Together, on March 9, 2001, Brandes downed sleeping pills and cough syrup, and Meines cut off his penis, fried it in a pan with salt, pepper, wine, garlic, and Brandes’s fat, but much to Brandes’s dismay upon trying it, found it was overcooked. Meines was then moved to a tub to bleed out (while Brandes read a Star Trek book), stabbed in the neck, hung on a meat hook, and dismembered. This was all videotaped. Forty-four pounds of Meines was enjoyed by Brandes over the next ten months and was only caught when his search for his next partner online was alerted to authorities.

2 Joel Guy Jr.

This one technically doesn’t involve cannibalism per se, but the gruesome murder scene authorities would walk into on November 26, 2016, is enough to make anyone’s stomach turn. Joel Guy Jr. was unhappy to learn that after 28 years of not having a job, being entirely supported by his parents, that they were planning to retire soon, thus cutting him off. He planned to murder Joel and Lisa guy, burn the house down and somehow pin it all on his father in a tragic murder-suicide and rake in that sweet sweet life insurance money (valued at $500,000).

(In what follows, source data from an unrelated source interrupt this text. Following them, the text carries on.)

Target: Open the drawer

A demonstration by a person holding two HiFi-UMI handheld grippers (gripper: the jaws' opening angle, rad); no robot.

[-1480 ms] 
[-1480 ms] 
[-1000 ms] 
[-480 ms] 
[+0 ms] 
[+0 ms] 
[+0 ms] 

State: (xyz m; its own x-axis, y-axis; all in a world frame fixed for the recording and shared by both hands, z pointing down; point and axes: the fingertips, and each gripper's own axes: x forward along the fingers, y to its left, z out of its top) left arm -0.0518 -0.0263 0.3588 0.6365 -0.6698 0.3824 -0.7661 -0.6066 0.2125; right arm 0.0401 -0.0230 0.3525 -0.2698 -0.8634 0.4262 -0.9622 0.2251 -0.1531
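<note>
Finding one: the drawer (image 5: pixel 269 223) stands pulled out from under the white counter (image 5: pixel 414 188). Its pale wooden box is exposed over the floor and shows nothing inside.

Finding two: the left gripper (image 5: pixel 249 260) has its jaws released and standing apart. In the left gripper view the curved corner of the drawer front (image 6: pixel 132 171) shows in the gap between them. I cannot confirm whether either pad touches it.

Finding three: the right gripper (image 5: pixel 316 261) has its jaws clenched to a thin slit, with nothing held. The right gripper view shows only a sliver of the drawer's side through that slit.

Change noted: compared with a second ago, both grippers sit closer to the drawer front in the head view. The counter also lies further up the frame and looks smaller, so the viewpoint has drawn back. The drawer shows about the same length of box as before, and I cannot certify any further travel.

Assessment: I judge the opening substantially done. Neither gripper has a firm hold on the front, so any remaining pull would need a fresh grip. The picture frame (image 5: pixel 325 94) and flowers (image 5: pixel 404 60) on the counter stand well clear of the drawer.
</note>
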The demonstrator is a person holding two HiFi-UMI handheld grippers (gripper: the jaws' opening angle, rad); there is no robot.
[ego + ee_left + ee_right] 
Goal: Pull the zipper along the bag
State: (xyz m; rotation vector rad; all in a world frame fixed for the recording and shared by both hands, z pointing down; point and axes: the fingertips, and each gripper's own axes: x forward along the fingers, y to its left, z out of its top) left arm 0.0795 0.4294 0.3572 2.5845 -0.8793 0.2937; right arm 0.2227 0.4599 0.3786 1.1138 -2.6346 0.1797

Instead, authorities were called in to perform a welfare check and discovered the following scene: Joel Sr. had been stabbed over 40 times, dismembered, mostly dissolving in a vat of decomposition stew except for his hands, which were found on the floor. Lisa received over 30 stab wounds and got mostly the same treatment, except her head was found in a pot on the stove, likely simmering for days. Yikes.

1 Issei Sagawa

Issei Sagawa, a Japanese-born student, studying in Paris in 1981, exacted a plan to lure classmate Renée Hartevelt to his apartment under the guise of dinner and poetry translation, killed her via a rifle shot from behind, then proceeded to mutilate, rape, and eat her corpse. He photographed her at each of these stages.

He was caught trying to dump her remains but was found legally insane in France. He was deported, and through legal loopholes, is now a free man. He’s widely known in Japan and has written books testifying to the twisted reasoning behind his crimes. At 4’9″, he felt inferior and weak and wanted to absorb Hartevelt’s beauty and strength. It just freaking sucks, doesn’t it?